> SUPPLIED DATA:
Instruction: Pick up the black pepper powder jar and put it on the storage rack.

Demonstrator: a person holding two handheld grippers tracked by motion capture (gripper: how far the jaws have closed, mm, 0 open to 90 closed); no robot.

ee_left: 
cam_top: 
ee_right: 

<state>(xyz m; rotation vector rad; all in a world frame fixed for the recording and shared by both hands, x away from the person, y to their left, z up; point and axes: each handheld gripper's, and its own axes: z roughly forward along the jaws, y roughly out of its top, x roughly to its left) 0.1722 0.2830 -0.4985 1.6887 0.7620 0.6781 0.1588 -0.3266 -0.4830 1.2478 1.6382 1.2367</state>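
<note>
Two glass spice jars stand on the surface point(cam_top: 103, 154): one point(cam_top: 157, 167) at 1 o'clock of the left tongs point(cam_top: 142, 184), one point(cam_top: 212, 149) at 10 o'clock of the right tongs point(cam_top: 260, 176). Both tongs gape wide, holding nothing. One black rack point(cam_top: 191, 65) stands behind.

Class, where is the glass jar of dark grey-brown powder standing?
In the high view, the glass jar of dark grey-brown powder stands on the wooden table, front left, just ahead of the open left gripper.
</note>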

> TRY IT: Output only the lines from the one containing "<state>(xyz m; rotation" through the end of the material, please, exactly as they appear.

> OUTPUT OF THE TASK:
<state>(xyz m; rotation vector rad; all in a world frame fixed for the recording and shared by both hands, x away from the person, y to their left, z up; point and axes: each handheld gripper's, and its own axes: z roughly forward along the jaws, y roughly out of its top, x roughly to its left) 0.1722 0.2830 -0.4985 1.6887 0.7620 0.6781 0.1588 -0.3266 -0.4830 1.2478 1.6382 1.2367</state>
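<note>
Two glass spice jars stand on the surface point(cam_top: 103, 154): one point(cam_top: 157, 167) at 1 o'clock of the left tongs point(cam_top: 142, 184), one point(cam_top: 212, 149) at 10 o'clock of the right tongs point(cam_top: 260, 176). Both tongs gape wide, holding nothing. One black rack point(cam_top: 191, 65) stands behind.

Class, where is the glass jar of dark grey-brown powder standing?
In the high view, the glass jar of dark grey-brown powder stands on the wooden table, front left, just ahead of the open left gripper.
</note>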

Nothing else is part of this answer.